Figure 2.2: Public Transportation Ridership in the Capital Region Has Declined by Over 20 Percent Since 2010
Change in public transit ridership per capita in 10 largest urbanized areas relative to 2002, 2002-2019
Source: National Transit Database, 2002-2019. Notes: The National Transit database reports data by urbanized area, which has a different definition than metropolitan statistical area, by which the remainder of the report defines the Capital Region. This is the total of all transit agencies in each urbanized area reporting to the national transit database.

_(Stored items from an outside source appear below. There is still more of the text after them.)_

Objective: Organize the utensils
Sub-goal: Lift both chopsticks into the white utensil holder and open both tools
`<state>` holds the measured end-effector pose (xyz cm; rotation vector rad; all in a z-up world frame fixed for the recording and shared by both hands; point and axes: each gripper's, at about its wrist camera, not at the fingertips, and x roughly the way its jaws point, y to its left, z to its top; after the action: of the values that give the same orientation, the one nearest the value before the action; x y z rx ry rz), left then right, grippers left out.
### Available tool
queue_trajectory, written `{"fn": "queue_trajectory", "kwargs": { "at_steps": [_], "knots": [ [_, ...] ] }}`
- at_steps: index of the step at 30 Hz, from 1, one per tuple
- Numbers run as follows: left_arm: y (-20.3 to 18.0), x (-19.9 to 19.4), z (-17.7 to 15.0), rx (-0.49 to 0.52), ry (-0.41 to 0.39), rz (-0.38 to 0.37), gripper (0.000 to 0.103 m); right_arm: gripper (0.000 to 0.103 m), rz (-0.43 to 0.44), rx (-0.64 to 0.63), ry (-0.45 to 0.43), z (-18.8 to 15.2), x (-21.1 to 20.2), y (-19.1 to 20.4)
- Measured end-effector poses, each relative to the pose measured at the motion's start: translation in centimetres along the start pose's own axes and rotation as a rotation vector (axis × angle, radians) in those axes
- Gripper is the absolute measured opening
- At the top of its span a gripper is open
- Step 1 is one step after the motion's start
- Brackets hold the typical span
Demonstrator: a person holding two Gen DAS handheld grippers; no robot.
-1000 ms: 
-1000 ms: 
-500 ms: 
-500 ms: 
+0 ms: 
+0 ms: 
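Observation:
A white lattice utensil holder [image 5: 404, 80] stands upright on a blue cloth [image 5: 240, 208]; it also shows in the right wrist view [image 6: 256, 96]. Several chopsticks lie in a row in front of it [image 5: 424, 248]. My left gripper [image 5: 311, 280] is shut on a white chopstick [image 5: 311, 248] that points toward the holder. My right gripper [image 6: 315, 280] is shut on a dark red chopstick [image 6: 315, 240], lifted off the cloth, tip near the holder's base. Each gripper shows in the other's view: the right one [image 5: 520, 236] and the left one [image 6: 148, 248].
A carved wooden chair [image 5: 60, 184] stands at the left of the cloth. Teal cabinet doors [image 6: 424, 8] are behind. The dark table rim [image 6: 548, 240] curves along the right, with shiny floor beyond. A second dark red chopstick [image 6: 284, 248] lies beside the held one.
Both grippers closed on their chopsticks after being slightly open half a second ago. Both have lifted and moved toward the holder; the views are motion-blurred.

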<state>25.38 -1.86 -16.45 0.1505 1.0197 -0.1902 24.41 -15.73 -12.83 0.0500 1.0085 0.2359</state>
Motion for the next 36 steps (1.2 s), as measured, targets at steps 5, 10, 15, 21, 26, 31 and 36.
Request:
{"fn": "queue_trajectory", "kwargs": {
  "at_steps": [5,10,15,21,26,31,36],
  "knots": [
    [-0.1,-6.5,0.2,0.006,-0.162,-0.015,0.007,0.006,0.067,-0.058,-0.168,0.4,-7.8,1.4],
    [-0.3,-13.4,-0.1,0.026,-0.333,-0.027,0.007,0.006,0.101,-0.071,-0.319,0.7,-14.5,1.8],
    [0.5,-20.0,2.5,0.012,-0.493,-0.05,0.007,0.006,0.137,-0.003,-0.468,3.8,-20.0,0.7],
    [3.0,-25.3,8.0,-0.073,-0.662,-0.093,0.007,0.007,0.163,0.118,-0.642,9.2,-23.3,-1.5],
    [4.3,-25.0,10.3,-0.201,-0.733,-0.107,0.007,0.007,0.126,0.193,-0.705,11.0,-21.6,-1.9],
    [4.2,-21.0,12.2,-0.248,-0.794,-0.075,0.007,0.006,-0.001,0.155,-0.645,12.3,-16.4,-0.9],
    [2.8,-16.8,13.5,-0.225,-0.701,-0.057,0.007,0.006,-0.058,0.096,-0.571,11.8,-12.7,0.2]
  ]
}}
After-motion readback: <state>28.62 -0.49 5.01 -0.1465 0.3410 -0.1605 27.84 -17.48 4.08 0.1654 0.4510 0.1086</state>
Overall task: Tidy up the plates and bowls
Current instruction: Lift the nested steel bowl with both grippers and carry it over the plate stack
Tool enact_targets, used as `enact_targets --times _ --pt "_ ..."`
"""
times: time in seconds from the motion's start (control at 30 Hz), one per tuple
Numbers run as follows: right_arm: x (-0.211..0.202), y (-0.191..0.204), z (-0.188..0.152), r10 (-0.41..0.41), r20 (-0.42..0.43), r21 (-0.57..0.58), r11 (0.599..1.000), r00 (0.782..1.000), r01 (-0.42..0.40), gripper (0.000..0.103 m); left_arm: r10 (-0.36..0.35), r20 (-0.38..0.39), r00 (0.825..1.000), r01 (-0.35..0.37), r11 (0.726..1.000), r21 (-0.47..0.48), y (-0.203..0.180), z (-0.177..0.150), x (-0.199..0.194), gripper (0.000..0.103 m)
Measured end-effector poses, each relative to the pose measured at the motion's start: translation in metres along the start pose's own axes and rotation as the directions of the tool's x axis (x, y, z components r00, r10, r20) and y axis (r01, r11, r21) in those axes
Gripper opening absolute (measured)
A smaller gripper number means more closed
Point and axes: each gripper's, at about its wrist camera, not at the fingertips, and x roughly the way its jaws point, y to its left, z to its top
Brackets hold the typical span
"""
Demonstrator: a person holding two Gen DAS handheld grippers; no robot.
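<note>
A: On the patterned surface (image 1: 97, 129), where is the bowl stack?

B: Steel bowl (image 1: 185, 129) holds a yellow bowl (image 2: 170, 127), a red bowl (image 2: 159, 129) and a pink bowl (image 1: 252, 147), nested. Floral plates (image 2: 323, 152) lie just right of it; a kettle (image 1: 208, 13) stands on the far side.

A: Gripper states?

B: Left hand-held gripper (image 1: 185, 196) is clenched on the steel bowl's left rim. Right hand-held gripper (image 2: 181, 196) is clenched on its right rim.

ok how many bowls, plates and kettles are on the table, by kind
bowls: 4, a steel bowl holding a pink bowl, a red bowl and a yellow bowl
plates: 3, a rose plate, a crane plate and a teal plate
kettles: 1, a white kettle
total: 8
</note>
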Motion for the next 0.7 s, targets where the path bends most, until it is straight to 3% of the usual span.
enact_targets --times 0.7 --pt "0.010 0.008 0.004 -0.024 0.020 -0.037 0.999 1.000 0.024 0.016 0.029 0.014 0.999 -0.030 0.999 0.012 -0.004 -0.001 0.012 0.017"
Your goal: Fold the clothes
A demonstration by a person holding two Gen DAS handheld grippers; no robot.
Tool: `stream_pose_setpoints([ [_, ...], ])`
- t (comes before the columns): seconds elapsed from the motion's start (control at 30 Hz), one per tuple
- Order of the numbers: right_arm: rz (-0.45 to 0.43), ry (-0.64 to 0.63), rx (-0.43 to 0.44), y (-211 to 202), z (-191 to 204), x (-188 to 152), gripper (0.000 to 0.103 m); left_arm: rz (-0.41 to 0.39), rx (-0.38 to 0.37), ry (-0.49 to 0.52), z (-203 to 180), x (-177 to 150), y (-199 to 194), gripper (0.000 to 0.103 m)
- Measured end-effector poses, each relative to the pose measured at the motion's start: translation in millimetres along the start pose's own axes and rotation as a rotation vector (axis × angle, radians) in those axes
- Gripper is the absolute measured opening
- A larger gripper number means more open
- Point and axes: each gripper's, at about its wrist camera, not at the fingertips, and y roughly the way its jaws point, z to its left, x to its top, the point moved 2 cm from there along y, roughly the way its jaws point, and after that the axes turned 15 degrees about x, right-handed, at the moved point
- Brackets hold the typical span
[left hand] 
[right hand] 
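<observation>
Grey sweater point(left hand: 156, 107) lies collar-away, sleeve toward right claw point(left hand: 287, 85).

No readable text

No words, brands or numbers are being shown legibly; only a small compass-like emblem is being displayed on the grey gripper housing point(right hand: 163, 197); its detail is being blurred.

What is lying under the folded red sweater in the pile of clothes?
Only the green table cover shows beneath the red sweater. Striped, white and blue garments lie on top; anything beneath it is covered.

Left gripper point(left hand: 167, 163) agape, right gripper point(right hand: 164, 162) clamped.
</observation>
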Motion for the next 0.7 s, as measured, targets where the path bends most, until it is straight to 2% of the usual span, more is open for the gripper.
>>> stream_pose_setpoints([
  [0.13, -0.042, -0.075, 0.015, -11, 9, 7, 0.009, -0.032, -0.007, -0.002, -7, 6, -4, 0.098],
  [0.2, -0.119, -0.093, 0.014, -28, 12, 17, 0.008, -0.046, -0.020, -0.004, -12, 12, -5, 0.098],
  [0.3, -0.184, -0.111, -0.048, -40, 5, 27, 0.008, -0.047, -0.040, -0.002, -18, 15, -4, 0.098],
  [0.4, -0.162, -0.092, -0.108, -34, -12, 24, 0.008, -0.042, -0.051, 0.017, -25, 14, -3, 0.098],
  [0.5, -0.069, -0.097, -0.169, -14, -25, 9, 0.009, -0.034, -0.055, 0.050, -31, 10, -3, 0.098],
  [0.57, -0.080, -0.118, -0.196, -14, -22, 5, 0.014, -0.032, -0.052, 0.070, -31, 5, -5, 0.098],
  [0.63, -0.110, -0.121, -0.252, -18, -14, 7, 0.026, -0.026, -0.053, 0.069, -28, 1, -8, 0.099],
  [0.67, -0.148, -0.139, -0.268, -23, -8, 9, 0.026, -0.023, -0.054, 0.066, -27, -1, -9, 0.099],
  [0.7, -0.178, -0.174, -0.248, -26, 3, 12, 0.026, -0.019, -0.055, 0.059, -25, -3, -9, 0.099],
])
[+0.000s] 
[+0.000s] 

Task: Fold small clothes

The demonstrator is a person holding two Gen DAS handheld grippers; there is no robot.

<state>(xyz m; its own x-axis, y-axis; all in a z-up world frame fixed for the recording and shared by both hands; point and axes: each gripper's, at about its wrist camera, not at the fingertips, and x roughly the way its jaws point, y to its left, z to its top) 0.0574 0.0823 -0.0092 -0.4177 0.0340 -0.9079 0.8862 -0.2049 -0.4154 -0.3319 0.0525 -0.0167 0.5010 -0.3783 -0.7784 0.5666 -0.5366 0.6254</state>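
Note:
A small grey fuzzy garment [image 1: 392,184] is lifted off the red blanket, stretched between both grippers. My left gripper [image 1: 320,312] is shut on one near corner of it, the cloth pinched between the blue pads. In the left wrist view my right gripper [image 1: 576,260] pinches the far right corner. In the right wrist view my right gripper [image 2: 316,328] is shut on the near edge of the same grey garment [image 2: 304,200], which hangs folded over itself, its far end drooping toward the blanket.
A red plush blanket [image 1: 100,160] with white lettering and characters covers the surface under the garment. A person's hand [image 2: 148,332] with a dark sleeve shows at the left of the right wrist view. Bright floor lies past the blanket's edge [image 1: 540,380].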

Not all residents of the Capital Region rely on the public transportation network to the same extent. Figure 2.3 shows that usage patterns correspond roughly to patterns of population density, as one might expect. In urban jurisdictions, around one-third of commuters take public transportation. That share is dramatically lower in suburban jurisdictions, where, despite a doubling over the past 50 years, still just under 15 percent of commuters use the bus or rail to get to work. It is even lower in exurban jurisdictions, where it has remained below five percent despite a slight increase in the past 30 or so years.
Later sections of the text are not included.